Part 3 of 3 - Building a Systemic Innovation Capability

Interview - Rowan Gibson of "Innovation to the Core"

Part 3 of 3 - Building a Systemic Innovation CapabilityI had the opportunity to interview Rowan Gibson, co-author of "Innovation to the Core" about the book and about creating a systemic innovation capability inside organizations.

Rowan Gibson is a global business strategist, a bestselling author and an expert on radical innovation. In addition to "Innovation to the Core, Rowan is author of "Rethinking The Future", and a keynote speaker at large international conferences, corporate management events and executive summits.

We have split this in-depth interview into three parts. Here is the third part of the interview:

6. What are some of the biggest barriers to innovation that you've seen in organizations?

The biggest barriers to innovation tend to be deep and systemic. They are embedded in a company's leadership priorities, political structures, management processes, cultural values and everyday behavior. For example, senior managers might actually be working against innovation, because the company's metrics system doesn't measure them on it, and the compensation system doesn't reward them for it, so why should they be worried about it? Or a company might be biased heavily toward its legacy business and against revolutionary new ideas that might potentially cannibalize that business. Or allocational rigidities in the budgeting process are making it difficult to get resources behind new opportunities. Or the criteria used in the company's product development stage gate process may tend to kill great ideas too early. Or the organization might simply lack people who have had any significant training in the skills and tools of innovation. These are quite familiar problems, but in every organization the barriers to innovation are subtly different, depending on factors like corporate culture, business model, organizational structure, and so forth.

To make the transition from innovation initiative to enterprise capability, an organization needs to identify, objectively, the practices, policies, and processes inside its core managerial DNA that are toxic to innovation - like traditional management processes that systematically favor perpetuation and incrementalism over new thinking and innovation. Senior executives need to realize that building a truly innovative company is not a matter of simply asking people to be more innovative; it's a matter of positively changing those things that today diminish or stunt the organization's innovation potential. As Clayton Christensen puts it, "Systemic problems require systemic solutions".

7. What skills do you believe that managers need to acquire to succeed in an innovation-led organization?

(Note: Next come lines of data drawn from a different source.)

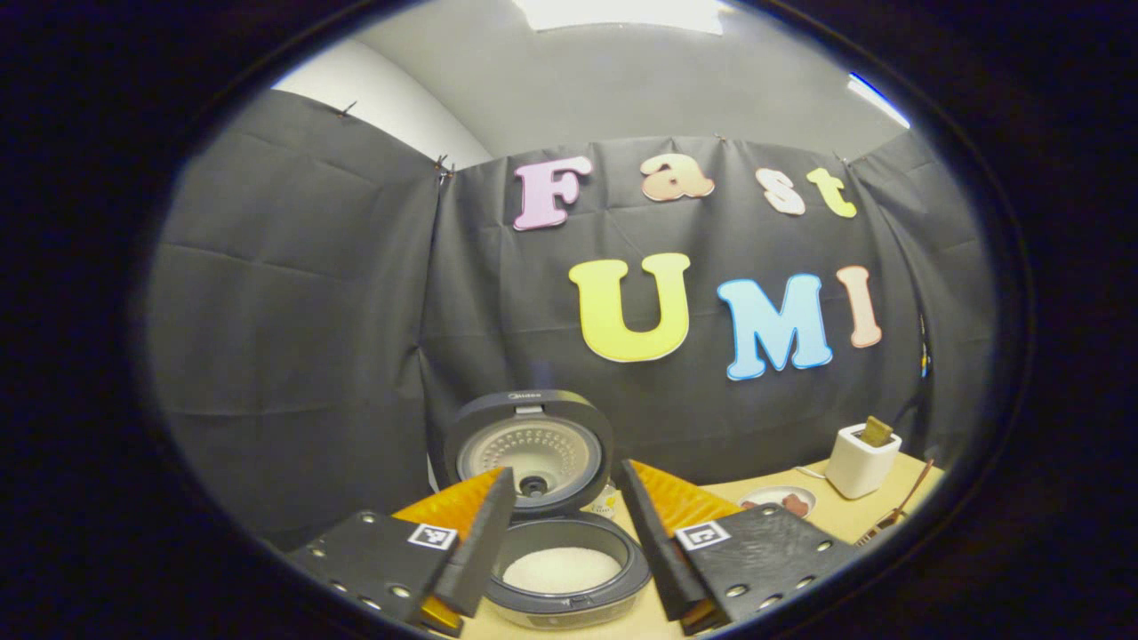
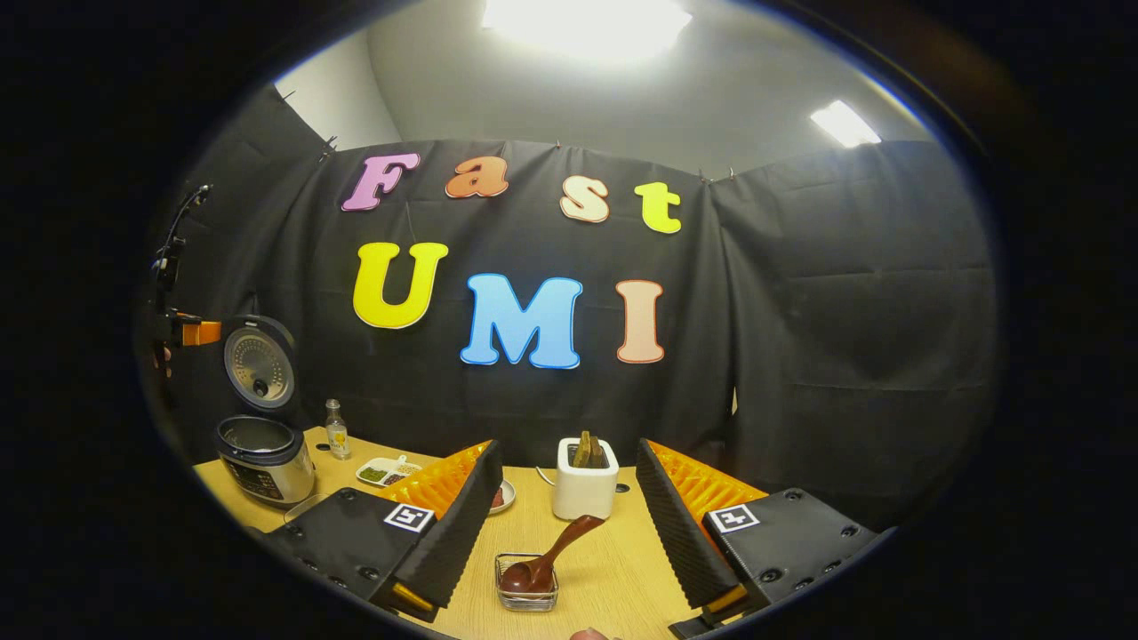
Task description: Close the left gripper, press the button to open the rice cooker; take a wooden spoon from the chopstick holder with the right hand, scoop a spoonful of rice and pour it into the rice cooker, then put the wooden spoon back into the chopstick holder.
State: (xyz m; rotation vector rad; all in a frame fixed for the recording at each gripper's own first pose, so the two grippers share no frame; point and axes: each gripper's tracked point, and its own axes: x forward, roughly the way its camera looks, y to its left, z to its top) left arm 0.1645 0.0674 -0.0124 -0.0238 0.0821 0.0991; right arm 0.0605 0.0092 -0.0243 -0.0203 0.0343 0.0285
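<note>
Wooden tabletop (image 2: pixel 613 569) carries the wooden spoon (image 2: pixel 547 556) between the released right tongs (image 2: pixel 564 511); left tongs (image 1: pixel 569 516) released over the open rice cooker (image 1: pixel 564 569).

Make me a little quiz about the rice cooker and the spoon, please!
1. True or false: the rice cooker has its lid shut.
2. Where does the bowl of the wooden spoon rest? A) in the white chopstick holder B) in the small clear dish C) in the rice cooker
3. Fill in: the fingers of the right gripper are ____, with nothing between them.

Key:
1. False. The lid stands up, and white rice shows inside in the left gripper view.
2. B.
3. Open.
</note>
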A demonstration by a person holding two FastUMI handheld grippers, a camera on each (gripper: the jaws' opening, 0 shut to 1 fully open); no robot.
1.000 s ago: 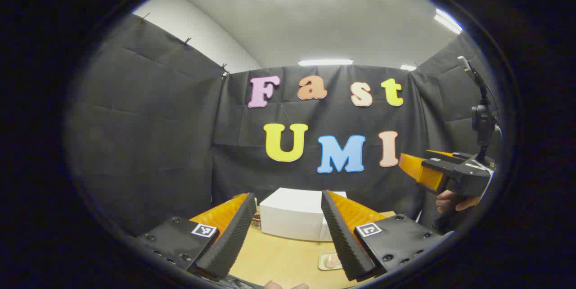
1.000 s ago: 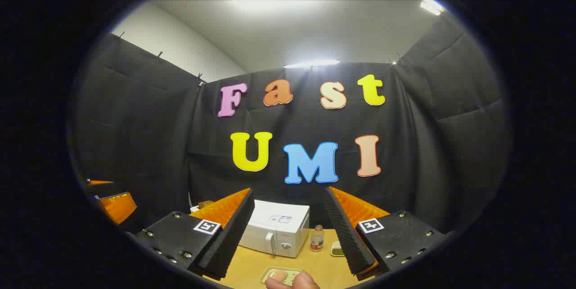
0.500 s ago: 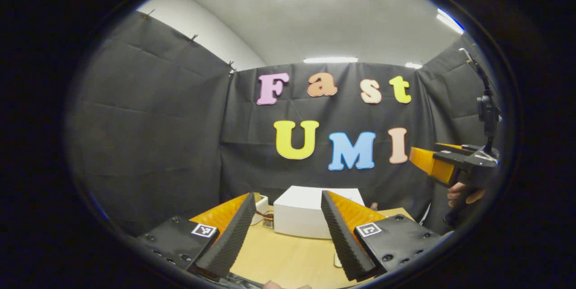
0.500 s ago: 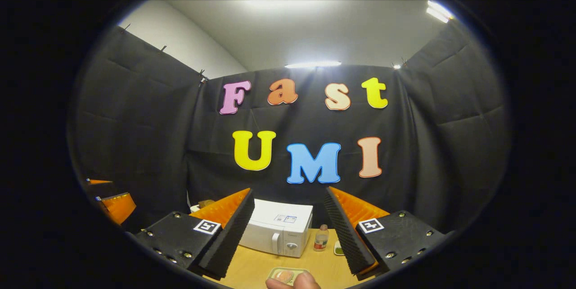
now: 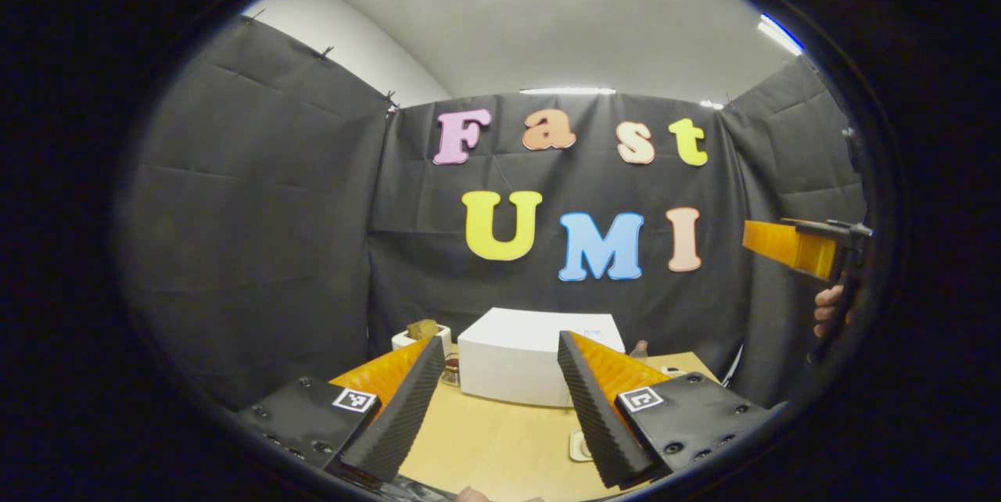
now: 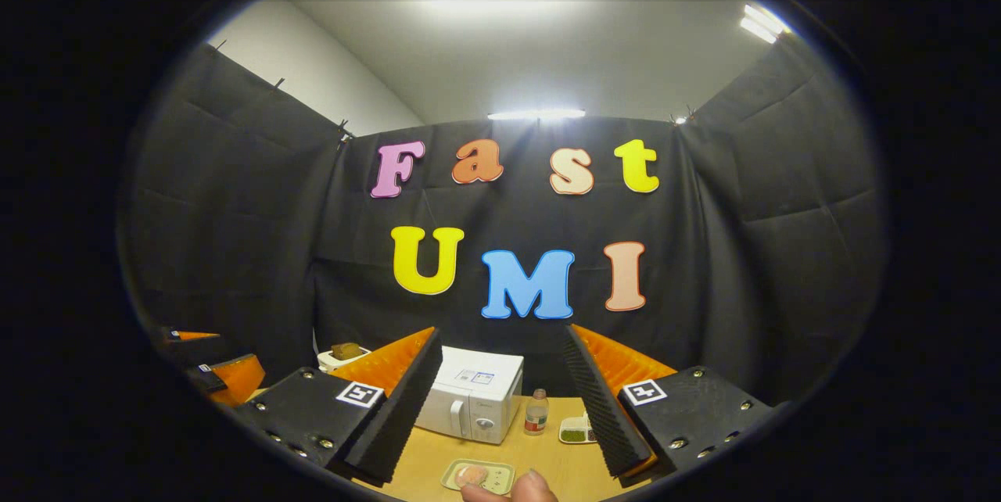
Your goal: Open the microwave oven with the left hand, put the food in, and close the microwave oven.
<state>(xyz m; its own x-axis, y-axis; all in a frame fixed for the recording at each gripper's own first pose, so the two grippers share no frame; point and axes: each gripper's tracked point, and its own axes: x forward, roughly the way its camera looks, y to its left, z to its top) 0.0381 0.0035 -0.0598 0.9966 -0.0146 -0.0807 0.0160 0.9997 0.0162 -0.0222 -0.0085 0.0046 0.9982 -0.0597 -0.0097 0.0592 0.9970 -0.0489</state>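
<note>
Left gripper [image 5: 493, 416]: jaws apart, empty, raised short of the microwave [image 6: 469, 402]. Microwave: door shut, at the bench's [image 6: 559, 467] far edge, long axis across it, handle at the door's right edge facing forward. Food tray [image 6: 477, 475]: just before the microwave. Right gripper [image 6: 496, 416]: jaws apart, empty, likewise short of it.

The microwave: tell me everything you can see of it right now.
The microwave is a white box standing upright at the back of the wooden table, its door shut. On its front are a vertical handle and a round knob; a label sits on top. Neither gripper touches it. A small bottle stands apart on its knob side.
</note>
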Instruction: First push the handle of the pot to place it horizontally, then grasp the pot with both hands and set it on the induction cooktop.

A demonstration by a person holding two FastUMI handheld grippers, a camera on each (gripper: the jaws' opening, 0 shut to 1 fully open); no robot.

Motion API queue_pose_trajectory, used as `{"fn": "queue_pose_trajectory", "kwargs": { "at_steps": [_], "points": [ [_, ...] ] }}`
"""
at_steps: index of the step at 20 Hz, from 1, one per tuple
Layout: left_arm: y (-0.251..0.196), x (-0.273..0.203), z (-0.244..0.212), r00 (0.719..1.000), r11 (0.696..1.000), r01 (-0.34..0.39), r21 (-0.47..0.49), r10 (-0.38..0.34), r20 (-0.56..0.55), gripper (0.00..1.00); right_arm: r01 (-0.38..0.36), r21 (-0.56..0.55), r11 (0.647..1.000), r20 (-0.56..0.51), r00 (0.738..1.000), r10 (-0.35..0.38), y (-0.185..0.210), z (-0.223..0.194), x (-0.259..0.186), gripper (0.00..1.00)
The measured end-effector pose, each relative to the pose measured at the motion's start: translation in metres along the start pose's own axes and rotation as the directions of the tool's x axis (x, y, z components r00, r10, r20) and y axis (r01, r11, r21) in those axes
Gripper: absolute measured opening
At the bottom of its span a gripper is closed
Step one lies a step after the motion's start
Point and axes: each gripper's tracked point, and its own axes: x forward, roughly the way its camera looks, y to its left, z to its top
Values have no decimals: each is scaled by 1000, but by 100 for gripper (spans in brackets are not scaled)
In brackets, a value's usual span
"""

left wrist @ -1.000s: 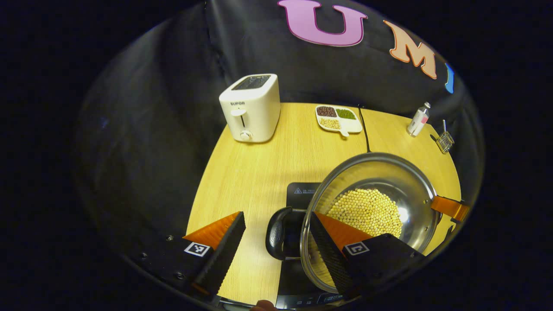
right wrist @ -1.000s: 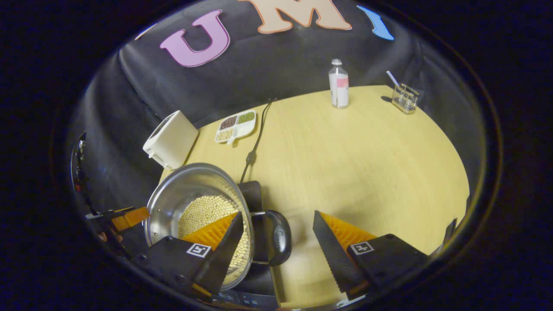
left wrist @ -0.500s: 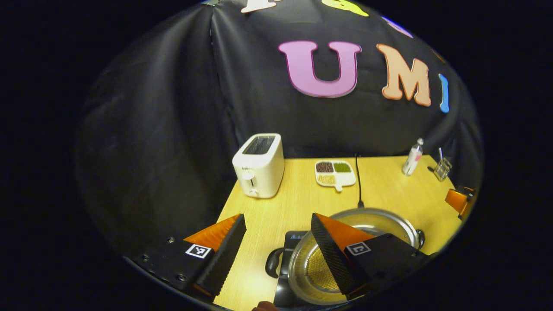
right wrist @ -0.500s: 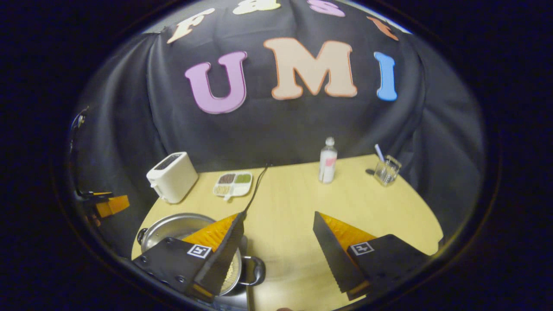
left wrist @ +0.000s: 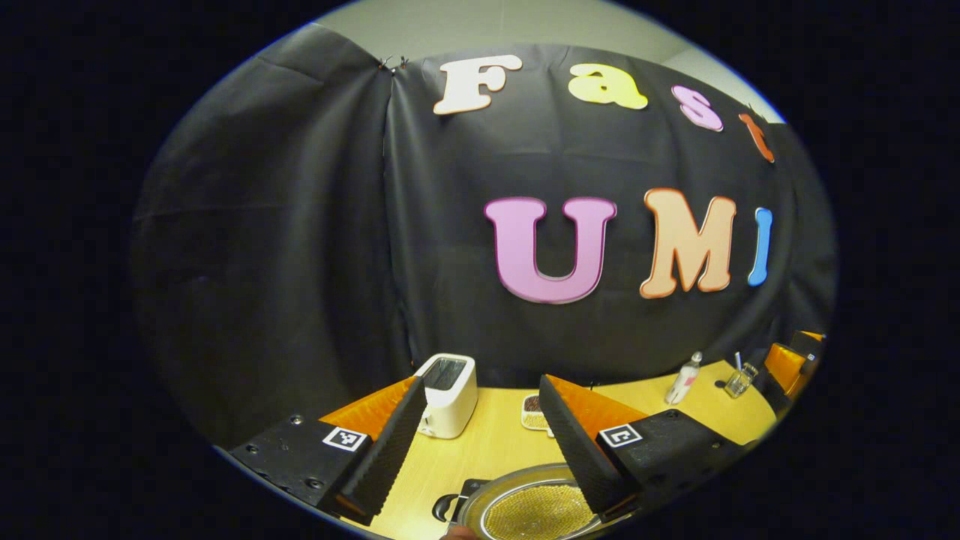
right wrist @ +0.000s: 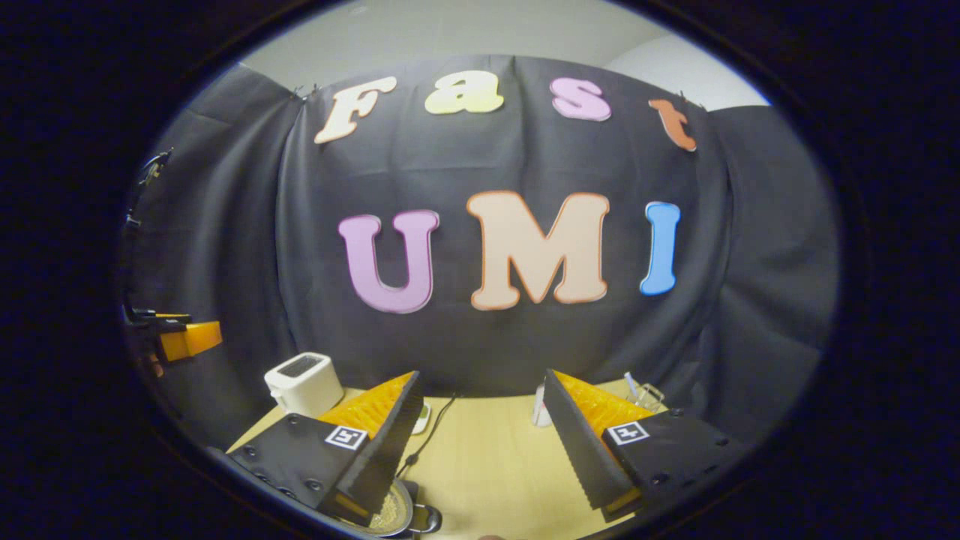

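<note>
At the bottom of the left gripper view, the pot (left wrist: 534, 514) of beans sits on the cooktop (left wrist: 472, 489). Left gripper (left wrist: 480, 409) and right gripper (right wrist: 480, 405) are both spread wide, holding nothing.

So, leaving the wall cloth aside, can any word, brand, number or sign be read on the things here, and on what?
Nothing can be read as text.
On the toaster: any front marking is too small to read.
On the bottle: the label is too small to read.
On the left gripper and right gripper: square coded tags, patterns and no words.
</note>
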Motion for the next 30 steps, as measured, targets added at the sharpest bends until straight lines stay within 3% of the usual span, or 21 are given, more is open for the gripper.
{"fn": "queue_pose_trajectory", "kwargs": {
  "at_steps": [6, 12, 17, 18, 19, 20, 30],
  "points": [
    [-36, -32, 63, 992, 999, -12, -36, 16, 122, 96, 15, 11, 1000, 156, 988, -16, -57, 81, -21, 92],
    [-94, -72, 77, 987, 998, -12, -56, 21, 158, 92, -1, 13, 1000, 210, 978, -2, -114, 118, -49, 93],
    [-135, -104, 73, 983, 997, -59, -40, 65, 171, 92, -39, -9, 999, 216, 976, 40, -154, 115, -77, 93],
    [-145, -111, 72, 983, 997, -59, -46, 66, 172, 92, -48, -9, 999, 212, 976, 49, -160, 114, -80, 99],
    [-152, -118, 67, 983, 997, -61, -51, 69, 170, 92, -59, -8, 998, 212, 975, 60, -167, 112, -85, 99],
    [-161, -125, 63, 984, 996, -65, -54, 73, 164, 92, -70, -7, 998, 210, 975, 70, -173, 112, -88, 93],
    [-210, -148, 64, 982, 997, -78, -22, 80, 173, 93, -100, 2, 995, 218, 971, 98, -218, 112, -96, 92]
  ]
}}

Managers are going to have to develop a "dual focus" - both on short-term operational performance and on long-term growth opportunities and innovation. The problem here is that these two sides of the business require very different skills. It takes a certain style of management to cut costs, restructure, reengineer, and downsize, and quite another style of management to create growth through new ideas and initiatives.

Today's senior executives will have to learn to do both - they will have to be relentlessly focused on meeting the numbers within their legacy businesses, yet equally focused on generating and successfully commercializing new growth opportunities for the future. This is very easy to talk about but very difficult to do, because efficiency and innovation don't usually "cohabit" too well - they're uncomfortable bedfellows because there's just an inherent tension between these two forces. So what this adds up to is an extremely difficult balancing act for today's managers.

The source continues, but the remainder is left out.